La cuvée de Jean-Marc Speziale veut se poser en soutien aux vignerons et balayer les idées reçues.
Il ne faut jamais rien réduire à une simple étiquette. La cuvée lancée par le restaurateur anianais Jean-Marc Speziale en est l'éclatante illustration.
Parce qu'avec un nom pareil, "Le vin de merde", son rouge et son rosé pourraient en rebuter plus d'un.
Et pourtant, une fois les lèvres trempées dans l'intriguant breuvage, il n'y a pas à sourciller : rien à voir avec la vinasse. A boire donc au second degré.
D'ailleurs, c'est pour combattre les idées reçues, que Jean-Marc Speziale a pensé ce cru avant tout comme un coup de gueule. « Je connais bon nombre de vignerons. J'ai conscience de leurs difficultés quotidiennes, et savoir qu'on continue à associer les vins de notre région à de la "bibine", ça me hérisse ».
Il évoque aussi son père, Amédée, mineur de fond. « Je l'ai vu trimer toute sa vie alors je comprends ce que travailler la terre, avec ses aléas, veut dire ».
Les dernières grêles tombées dans l'arrière-pays le confortent dans sa position : « Certains ont perdu plus de la moitié de leur récolte. Ça me révolte ».
Le restaurateur n'a pas cherché midi à quatorze heures pour faire la nique à la persistante mauvaise réputation des vins du Languedoc-Roussillon qu'il juge infondée.
« Ces préjugés commencent à disparaître, mais ils ont la dent dure . Pourtant chaque année, grâce au talent de nos viticulteurs, nos vins s'améliorent. »
Jean-Marc n'a pas lésiné sur les moyens pour financer intégralement son projet.
« L'étiquette est peut-être un gag, mais le contenant et surtout le contenu, eux, ne le sont pas », explique-t-il. Bouchons en liège, bouteilles bordelaises lourdes, impression en or à chaud... bref, le restaurateur s'est plus endetté qu'il ne s'est enrichi. « Je ne cherche pas à faire de l'argent. Que ce soit bien clair. Je m'inscris en soutien sans faille à notre viticulture ».

Pour mener à bien son affaire, il s'est octroyé les services d'un ami oenologue, Walter Vadaguier.
Au début sceptique, ce proche des vignerons a vite compris qu'il ne fallait pas voir dans l'utilisation du mot de Cambronne un coup de pub, mais une réelle volonté de taper du poing sur la table.

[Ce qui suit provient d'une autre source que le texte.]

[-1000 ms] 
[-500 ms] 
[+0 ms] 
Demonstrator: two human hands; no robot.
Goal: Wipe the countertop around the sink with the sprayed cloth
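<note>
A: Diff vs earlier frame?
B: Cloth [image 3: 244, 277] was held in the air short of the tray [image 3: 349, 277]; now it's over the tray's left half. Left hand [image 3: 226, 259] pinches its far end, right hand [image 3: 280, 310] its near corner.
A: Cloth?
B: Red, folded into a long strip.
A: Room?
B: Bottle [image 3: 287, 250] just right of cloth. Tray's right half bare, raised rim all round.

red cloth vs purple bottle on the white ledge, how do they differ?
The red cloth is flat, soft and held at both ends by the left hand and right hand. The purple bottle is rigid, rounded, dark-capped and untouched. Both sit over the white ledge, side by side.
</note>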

Il a alors élaboré un rouge de syrah et grenache noir, millésimé 2007, issu de petites parcelles en lutte raisonnée, soumises au ramassage manuel en caissette de 20 kg. Même rituel pour le rosé. « On n'a pas le droit de faire de l'à-peu-près ».
Côté public, « une fois la surprise passée, on en redemande ». Chez les vignerons, l'accueil est plus mitigé. « Il y a ceux qui adhèrent et comprennent la démarche. D'autres qui bloquent encore sur l'étiquette. » Décidément. Bouteille au prix de 6,5 €.

restaurantlaterrasse.free.fr
SUITE.....Le « Vin de merde » a réussi son coup de pub
MIDI LIBRE PAGE 2 REGION - mardi 16 septembre 2008
Il a réussi son coup. Jean- Marc Speziale, restaurateur à Aniane (1), a été débordé de coups de téléphone hier après la publication par Midi Libre d'un article racontant comment et pourquoi il avait eu l'idée de créer un breuvage répondant au doux nom de « Vin de merde ».« Je trouve ça top, s'enthousiasme Jacques Gravegeal, président des vins du pays d'Oc. Je suis très content pour ce garçon que je ne connais pas. Quoiqu'il puisse dire, c'est une bonne opération marketing et c'est l'essentiel. Ça va braquer positivement les projecteurs sur notre région, c'est une bonne provocation. Et puis avec un tel nom, je suis certain que ce type a été obligé de faire un bon vin. Je lui souhaite une bonne réussite... » C'est samedi que ce restaurateur héraultais organise le lancement officiel de son vin.Hier, Jean-Marc Speziale a vu une vague médiatique déferler. Coup de pub réussi ! « J'ai reçu de nombreux encouragements et des félicitations parce que j'avais osé. On me dit que j'ai été astucieux et audacieux mais vous savez, je veux surtout défendre la viticulture de ma région et contrer les idées reçues. C'est ce qui m'intéresse. Je sais par ailleurs que certains anciens auraient préféré qu'on le dise autrement, mais bon... » Trop tard : le coup est parti. Et bien parti.